*Aim of the task*
Return exactly the lines below, starting with the one that has "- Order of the" and going on through the one that has "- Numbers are".

##### Records to process #####

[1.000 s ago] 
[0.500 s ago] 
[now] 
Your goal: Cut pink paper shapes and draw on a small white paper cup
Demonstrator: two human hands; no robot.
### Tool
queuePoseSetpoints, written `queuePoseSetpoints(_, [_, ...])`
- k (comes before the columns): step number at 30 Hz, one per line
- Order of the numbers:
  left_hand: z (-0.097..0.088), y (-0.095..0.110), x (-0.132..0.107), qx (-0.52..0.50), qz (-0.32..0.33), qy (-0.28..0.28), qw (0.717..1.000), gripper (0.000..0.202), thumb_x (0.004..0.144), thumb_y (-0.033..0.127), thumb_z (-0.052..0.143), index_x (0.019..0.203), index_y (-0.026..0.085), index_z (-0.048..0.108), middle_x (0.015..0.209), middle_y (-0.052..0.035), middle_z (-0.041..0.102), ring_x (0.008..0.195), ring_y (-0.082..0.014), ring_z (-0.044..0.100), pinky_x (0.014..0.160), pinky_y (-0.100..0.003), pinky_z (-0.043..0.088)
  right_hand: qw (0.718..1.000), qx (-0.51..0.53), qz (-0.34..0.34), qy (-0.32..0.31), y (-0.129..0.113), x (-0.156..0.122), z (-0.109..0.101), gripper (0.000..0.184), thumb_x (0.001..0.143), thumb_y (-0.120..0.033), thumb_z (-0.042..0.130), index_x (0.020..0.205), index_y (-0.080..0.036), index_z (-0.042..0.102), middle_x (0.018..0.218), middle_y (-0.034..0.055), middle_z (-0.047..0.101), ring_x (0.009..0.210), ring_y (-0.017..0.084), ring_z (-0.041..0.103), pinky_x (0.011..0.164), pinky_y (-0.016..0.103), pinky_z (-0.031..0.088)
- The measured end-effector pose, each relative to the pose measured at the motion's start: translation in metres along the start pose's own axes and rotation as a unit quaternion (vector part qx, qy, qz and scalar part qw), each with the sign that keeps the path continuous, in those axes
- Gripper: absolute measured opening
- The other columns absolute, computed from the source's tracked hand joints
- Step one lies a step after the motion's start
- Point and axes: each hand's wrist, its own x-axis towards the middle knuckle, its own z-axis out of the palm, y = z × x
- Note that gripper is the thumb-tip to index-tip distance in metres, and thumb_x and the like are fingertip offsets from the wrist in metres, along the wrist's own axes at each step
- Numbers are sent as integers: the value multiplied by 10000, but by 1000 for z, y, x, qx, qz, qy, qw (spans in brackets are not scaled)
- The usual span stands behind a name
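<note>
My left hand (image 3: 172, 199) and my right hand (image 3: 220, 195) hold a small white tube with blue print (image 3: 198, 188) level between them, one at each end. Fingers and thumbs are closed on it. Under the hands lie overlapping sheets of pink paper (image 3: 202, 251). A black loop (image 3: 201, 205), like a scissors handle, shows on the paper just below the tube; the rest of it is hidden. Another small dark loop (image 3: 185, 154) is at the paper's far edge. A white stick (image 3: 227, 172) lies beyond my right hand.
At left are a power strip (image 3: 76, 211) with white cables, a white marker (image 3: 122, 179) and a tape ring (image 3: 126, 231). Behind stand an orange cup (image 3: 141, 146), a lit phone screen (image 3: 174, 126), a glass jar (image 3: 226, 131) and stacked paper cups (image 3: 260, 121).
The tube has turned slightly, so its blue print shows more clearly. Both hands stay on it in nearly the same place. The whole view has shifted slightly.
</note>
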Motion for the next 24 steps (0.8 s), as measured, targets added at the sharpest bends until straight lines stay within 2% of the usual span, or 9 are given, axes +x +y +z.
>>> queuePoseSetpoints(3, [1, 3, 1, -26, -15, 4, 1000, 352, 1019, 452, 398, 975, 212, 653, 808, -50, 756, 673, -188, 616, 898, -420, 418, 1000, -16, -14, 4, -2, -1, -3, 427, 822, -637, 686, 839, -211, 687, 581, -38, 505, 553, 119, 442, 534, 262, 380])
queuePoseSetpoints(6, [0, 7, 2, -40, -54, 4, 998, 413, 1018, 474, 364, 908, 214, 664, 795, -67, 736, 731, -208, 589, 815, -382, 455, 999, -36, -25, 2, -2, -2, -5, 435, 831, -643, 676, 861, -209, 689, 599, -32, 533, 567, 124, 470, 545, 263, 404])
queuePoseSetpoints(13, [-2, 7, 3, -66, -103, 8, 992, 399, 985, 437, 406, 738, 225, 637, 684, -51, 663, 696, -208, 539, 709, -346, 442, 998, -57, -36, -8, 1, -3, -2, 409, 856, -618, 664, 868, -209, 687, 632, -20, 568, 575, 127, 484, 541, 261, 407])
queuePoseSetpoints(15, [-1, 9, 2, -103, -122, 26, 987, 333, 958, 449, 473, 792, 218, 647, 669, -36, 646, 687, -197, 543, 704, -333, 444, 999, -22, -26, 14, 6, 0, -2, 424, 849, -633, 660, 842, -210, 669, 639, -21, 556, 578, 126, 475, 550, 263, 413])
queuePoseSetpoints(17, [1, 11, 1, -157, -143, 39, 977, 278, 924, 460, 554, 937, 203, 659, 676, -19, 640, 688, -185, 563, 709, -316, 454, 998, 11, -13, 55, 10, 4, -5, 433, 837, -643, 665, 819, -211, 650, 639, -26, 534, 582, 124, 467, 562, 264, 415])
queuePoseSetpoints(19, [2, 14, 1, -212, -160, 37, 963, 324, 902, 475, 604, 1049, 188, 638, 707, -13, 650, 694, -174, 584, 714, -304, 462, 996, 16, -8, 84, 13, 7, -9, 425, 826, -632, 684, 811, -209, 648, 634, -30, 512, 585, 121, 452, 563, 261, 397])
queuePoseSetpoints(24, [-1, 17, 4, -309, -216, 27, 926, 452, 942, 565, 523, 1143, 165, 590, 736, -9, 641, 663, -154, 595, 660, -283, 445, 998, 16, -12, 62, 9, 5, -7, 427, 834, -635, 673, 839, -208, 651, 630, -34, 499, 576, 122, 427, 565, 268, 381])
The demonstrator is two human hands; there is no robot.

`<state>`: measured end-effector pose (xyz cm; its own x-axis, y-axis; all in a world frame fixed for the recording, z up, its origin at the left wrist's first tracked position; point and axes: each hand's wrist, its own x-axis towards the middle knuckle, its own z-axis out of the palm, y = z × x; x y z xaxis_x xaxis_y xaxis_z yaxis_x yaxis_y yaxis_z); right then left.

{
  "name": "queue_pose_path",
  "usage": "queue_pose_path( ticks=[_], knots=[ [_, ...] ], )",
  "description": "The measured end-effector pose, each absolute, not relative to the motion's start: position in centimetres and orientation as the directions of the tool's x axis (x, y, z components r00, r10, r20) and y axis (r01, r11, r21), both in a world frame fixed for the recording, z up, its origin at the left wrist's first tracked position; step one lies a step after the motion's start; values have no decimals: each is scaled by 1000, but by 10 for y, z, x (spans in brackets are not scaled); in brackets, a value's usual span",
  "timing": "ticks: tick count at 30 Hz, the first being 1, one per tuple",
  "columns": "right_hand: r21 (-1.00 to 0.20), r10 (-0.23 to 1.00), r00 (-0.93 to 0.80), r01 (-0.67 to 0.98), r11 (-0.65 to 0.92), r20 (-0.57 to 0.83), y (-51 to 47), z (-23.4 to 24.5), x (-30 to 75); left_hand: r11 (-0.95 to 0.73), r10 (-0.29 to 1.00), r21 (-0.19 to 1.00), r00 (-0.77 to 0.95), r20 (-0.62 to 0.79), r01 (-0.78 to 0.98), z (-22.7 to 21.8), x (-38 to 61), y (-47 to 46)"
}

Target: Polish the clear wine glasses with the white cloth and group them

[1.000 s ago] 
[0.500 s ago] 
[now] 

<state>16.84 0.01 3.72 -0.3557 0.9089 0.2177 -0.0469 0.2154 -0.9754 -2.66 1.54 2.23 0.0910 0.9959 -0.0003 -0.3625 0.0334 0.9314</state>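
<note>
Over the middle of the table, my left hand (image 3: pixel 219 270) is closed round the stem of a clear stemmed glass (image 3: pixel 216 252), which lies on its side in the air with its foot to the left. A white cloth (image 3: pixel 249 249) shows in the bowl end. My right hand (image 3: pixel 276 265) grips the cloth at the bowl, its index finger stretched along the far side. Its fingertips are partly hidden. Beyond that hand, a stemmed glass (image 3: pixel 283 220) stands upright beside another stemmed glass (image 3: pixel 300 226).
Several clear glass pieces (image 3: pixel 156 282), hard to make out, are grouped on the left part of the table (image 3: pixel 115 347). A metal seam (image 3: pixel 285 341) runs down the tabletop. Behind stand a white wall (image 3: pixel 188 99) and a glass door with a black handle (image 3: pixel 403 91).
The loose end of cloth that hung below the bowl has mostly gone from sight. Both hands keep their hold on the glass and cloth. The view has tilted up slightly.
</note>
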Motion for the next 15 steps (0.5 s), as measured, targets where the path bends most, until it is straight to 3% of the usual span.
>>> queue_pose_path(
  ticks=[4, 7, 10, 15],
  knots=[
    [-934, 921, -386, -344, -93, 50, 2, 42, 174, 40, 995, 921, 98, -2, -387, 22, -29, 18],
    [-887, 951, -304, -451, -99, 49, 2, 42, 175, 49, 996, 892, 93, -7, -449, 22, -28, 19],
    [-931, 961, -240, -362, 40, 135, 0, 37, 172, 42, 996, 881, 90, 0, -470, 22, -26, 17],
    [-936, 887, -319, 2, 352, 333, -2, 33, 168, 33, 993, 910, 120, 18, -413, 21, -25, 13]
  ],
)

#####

*Answer box*
- Order of the numbers:
  left_hand: z (-0.097..0.088), y (-0.095..0.110), x (-0.132..0.107), qx (-0.52..0.50), qz (-0.32..0.33), qy (-0.28..0.28), qw (0.717..1.000), gripper (0.000..0.202), thumb_x (0.004..0.144), thumb_y (-0.033..0.127), thumb_z (-0.052..0.143), index_x (0.019..0.203), index_y (-0.026..0.085), index_z (-0.048..0.108), middle_x (0.015..0.209), middle_y (-0.052..0.035), middle_z (-0.041..0.102), ring_x (0.008..0.195), ring_y (-0.082..0.014), ring_z (-0.044..0.100), pinky_x (0.014..0.160), pinky_y (-0.100..0.003), pinky_z (-0.043..0.088)
  right_hand: qw (0.718..1.000), qx (-0.51..0.53), qz (-0.34..0.34), qy (-0.32..0.31), y (-0.129..0.113), x (-0.156..0.122), z (-0.109..0.101), gripper (0.000..0.184), thumb_x (0.001..0.143), thumb_y (-0.120..0.033), thumb_z (-0.042..0.130), index_x (0.020..0.205), index_y (-0.080..0.036), index_z (-0.042..0.102), middle_x (0.018..0.218), middle_y (-0.034..0.055), middle_z (-0.047..0.101), ring_x (0.009..0.210), ring_y (-0.017..0.084), ring_z (-0.041..0.103), pinky_x (0.011..0.164), pinky_y (-0.016..0.103), pinky_z (-0.031..0.088)
- The measured end-effector pose, each relative to the pose measured at the motion's start: translation in metres along the start pose's own axes and rotation as a unit quaternion (vector part qx, qy, qz and scalar part qw), each with the sign that keeps the path continuous, in those axes
- Gripper: absolute measured opening
- The other columns absolute, computed from the source's tracked hand joints
- Step one lies a step after the motion's start
- Point and axes: each hand's wrist, its own x-axis towards the middle knuckle, its own z-axis out of the palm, y = z × x
- Note that gripper is the thumb-tip to index-tip distance in metres, and thumb_x and the like are fingertip offsets from the wrist in metres, along the wrist's own axes at each step
- Numbers are sent as integers: the value multiplied by 10000, but by 1000 for z, y, x, qx, qz, qy, qw (spans in brackets are not scaled)

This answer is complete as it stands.